In 2011, Medicare began offering annual preventive care visits (annual wellness visit; AWV) to beneficiaries at no charge. Providing free preventive care supports primary and secondary prevention of chronic disease and may reduce ethnoracial disparities in health outcomes.

Objectives:

To estimate AWV utilization trends by ethnoracial group in a nationally representative sample of the Medicare population.

Research Design:

We estimated the probability of AWV utilization using probit regression models with beneficiary-reported ethnoracial group as the primary predictor and demographics, socioeconomic indicators, and factors related to access and utilization of health care as covariates.

Subjects:

In total, 14,687 fee-for-service Medicare beneficiaries aged 66 years or older who participated in the Medicare Current Beneficiary Survey 2011–2013.

Measures:

AWV utilization was identified using procedure codes.

Results:

Overall AWV utilization increased from 8.1% (2011) to 13.4% (2013).

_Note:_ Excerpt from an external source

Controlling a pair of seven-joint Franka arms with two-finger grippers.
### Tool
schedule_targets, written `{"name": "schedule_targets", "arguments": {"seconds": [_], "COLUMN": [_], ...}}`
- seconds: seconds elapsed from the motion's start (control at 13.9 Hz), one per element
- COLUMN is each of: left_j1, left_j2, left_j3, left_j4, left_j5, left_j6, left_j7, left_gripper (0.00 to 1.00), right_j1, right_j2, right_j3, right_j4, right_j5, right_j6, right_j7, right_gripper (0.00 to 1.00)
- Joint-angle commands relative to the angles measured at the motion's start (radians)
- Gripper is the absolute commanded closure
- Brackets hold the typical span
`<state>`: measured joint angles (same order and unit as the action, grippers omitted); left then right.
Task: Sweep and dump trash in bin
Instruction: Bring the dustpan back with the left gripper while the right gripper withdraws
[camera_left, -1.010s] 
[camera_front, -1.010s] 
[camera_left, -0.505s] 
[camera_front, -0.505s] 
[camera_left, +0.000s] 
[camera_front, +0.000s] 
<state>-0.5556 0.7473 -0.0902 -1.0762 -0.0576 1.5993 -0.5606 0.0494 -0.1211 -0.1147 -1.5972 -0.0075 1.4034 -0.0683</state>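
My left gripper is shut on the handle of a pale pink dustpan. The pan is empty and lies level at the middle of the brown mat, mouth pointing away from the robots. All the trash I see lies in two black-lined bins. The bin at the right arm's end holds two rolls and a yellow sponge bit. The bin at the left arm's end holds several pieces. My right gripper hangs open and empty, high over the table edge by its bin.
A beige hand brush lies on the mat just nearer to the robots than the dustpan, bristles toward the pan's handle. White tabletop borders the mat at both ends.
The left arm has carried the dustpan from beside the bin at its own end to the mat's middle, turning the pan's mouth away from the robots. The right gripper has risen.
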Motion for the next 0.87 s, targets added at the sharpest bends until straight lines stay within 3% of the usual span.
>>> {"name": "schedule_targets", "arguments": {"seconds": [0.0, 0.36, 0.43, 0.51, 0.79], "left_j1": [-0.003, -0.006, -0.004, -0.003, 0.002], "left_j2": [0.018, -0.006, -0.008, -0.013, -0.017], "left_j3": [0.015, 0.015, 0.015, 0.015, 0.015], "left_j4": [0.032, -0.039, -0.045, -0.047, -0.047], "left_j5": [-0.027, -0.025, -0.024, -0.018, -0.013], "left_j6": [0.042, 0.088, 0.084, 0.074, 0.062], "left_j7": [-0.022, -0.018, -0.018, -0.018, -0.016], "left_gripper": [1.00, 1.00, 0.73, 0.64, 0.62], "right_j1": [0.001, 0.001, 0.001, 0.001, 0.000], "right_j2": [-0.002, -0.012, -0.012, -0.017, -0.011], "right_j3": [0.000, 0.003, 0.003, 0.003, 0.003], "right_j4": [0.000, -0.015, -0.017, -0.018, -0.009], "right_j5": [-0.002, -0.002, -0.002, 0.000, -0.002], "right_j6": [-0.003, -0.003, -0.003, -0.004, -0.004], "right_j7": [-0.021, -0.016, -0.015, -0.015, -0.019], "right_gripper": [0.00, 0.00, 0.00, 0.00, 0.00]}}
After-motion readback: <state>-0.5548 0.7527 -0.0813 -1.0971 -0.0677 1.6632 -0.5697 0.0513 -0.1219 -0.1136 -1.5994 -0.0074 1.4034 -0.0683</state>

In 2011, utilization was highest in non-Hispanic white (8.5%) and lowest in non-Hispanic black (4.5%) beneficiaries. Utilization increased the most in non-Hispanic black beneficiaries, to 15.4% in 2013. Significant differences in AWV utilization by non-Hispanic black and Hispanic/Latino beneficiaries were found in unadjusted models, but did not persist after controlling for income and education. Having a usual (nonemergent) place of care and a nonrural residence were strong predictors of utilization.

Conclusions:

Utilization of the AWV has increased modestly since its introduction, but remains low. Utilization varies by ethnoracial group, with disparities largely explained by differences in income and education. Further efforts are needed to evaluate AWV utilization and effectiveness, especially among low socioeconomic status ethnoracial minorities.